*Problem details*. Every line below that has "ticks" in it should be copied.

*Input records*.
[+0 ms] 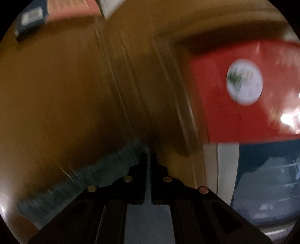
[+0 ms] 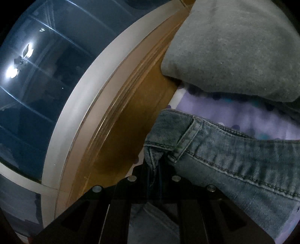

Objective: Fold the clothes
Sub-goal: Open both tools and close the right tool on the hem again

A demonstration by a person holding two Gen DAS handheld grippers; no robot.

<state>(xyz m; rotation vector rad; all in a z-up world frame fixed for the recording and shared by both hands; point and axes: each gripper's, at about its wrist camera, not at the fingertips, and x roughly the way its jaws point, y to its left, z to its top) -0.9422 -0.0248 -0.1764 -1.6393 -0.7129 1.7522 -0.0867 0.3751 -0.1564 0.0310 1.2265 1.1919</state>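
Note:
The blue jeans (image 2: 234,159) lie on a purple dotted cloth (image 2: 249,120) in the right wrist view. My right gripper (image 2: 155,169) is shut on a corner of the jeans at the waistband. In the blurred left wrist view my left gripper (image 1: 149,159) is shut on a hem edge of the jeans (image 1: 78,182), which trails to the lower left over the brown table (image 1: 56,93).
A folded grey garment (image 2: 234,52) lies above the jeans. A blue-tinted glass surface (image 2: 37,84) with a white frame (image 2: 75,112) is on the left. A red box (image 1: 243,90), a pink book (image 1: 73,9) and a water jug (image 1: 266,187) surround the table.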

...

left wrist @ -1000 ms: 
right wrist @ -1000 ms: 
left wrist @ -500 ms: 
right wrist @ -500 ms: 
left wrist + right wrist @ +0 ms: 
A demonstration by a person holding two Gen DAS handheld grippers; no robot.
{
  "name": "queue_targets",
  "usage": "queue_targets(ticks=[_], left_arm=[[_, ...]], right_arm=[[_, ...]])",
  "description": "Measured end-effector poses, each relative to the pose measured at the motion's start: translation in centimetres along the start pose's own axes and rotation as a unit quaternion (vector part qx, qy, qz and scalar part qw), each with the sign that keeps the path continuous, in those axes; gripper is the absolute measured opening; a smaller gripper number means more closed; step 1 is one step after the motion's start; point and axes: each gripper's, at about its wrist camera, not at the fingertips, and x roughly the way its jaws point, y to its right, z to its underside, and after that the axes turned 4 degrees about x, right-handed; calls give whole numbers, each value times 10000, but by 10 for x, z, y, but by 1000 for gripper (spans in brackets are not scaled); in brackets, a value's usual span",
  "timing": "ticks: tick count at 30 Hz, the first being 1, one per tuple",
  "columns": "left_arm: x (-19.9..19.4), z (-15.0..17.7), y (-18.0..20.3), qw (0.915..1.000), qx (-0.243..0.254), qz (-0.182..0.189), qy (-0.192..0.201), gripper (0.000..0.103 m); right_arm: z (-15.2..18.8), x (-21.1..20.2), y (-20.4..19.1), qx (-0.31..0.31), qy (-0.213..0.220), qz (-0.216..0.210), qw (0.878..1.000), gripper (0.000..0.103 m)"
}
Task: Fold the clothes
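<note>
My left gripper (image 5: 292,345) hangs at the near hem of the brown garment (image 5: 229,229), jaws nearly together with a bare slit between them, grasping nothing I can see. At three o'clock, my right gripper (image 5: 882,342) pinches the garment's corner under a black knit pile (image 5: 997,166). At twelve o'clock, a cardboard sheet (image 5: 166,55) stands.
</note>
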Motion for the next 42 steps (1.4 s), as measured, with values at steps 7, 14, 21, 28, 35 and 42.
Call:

*Result for this exercise*.
  "usage": "queue_targets(ticks=[_], left_arm=[[_, ...]], right_arm=[[_, ...]])",
  "timing": "ticks: tick count at 30 Hz, the first being 1, one per tuple",

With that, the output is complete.